3. Il faut éduquer le croyant à la gestion de l'irrationnel. Nous l’avons hélas peu fait par le passé. Ce qui ne veut pas dire qu’il faut transformer les membres de nos communautés en charismatiques, surtout pas! Le non-charismatique sort d’une culture froide, analytique, plus rationnelle, sans fioritures émotionnelles. Cela fait partie de son identité profonde et on n’a pas le droit de casser cette identité, ce serait comme le pouvoir chinois qui écrase la religion tibétaine. Par contre, il faut éduquer les non-charismatiques, à accepter qu’on puisse développer une foi plus irrationnelle et qu’il ne faut pas se culpabiliser parce qu’on a de la peine à y entrer. Nous serons jugés sur nos actes et non sur notre capacité à gérer les dons spirituels de 1 Corinthiens 12. Ce sont des outils, certes efficaces, mais un bon forgeron est jugé sur le service qu’il rend aux autres, pas sur sa technique de travail. Le problème, c'est que notre manière de penser peut poser problème, lorsqu’on ne comprend pas ce dont le monde a besoin. Et c’est là, peut-être qu’il faut prendre en compte les dons spirituels, comme cet appel que l’apôtre Paul, a eu pour aller en Macédoine:
Pendant la nuit, Paul eut une vision: il vit un Macédonien, debout, qui lui adressait cette prière: «Passe en Macédoine et viens à notre secours!»
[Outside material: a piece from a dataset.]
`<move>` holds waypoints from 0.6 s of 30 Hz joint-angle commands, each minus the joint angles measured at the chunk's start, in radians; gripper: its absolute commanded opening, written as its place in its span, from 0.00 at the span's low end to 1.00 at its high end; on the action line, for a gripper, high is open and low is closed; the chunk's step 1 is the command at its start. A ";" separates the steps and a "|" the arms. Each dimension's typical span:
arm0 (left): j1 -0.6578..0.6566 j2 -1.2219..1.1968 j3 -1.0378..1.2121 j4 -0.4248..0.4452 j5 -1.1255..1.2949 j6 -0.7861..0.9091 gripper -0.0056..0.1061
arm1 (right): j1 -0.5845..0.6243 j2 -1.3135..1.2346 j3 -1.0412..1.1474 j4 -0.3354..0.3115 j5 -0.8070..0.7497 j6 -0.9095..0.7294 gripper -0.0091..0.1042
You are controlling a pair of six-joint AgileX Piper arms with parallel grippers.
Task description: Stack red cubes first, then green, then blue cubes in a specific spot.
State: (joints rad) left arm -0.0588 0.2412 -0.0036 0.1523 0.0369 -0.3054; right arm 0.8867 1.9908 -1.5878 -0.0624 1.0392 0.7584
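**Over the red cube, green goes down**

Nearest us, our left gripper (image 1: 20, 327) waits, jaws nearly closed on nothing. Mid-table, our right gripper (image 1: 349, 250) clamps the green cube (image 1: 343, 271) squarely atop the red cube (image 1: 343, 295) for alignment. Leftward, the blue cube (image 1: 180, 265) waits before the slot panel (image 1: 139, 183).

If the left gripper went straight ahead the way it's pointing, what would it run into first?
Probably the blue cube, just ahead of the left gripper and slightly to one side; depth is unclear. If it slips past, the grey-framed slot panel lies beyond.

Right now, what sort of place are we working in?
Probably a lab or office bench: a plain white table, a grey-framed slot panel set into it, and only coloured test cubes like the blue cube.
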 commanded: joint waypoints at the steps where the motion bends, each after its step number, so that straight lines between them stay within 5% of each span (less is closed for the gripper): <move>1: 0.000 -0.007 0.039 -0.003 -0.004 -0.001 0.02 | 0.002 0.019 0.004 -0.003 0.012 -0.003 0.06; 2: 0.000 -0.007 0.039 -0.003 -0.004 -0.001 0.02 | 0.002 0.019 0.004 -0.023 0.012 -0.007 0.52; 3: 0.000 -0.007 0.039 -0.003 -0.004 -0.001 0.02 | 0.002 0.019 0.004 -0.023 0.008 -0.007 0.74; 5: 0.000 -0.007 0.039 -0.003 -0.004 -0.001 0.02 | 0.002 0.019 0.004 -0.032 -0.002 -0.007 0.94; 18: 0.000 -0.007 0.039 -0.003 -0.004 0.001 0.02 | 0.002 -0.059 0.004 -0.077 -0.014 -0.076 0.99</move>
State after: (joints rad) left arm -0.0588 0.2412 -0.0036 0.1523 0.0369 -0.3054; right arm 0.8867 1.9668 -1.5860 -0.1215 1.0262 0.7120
4. Le pasteur responsable d’une communauté “froide” (non irrationnelle) ne doit pas perpétuer la culture du passé. Elle n’a plus d’avenir. Par contre, il faut sécuriser les membres de votre ancien tissu culturo-religieux. Lancez-vous, à côté de l’ancienne communauté, avec les nouveaux adeptes de la culture montante qui privilégie le surnaturel, l’irrationnel. Il y en a toujours dans vos communautés. C’est un travail d’équilibriste, mais si vous vous donnez la peine de bien expliquer votre démarche, il y aura peut-être moins de frictions. Négociez un espace liturgique à part où vous pourrez aussi “éduquer” vos nouveaux "spécimens" irrationnels à la bonne pratique de l'irrationalité. Laissez-vous inspirer par le Saint-Esprit, grand spécialiste de l'irrationnel qui saura aussi vous enseigner à quel moment il faut utiliser le frein à main pour négocier vos virages difficiles. Vous ne vous sentez pas préparé à ce genre de virage? Prenez exemple sur l’apôtre Pierre. Vous croyez qu’il était plus adapté que vous pour entrer dans le monde de Corneille?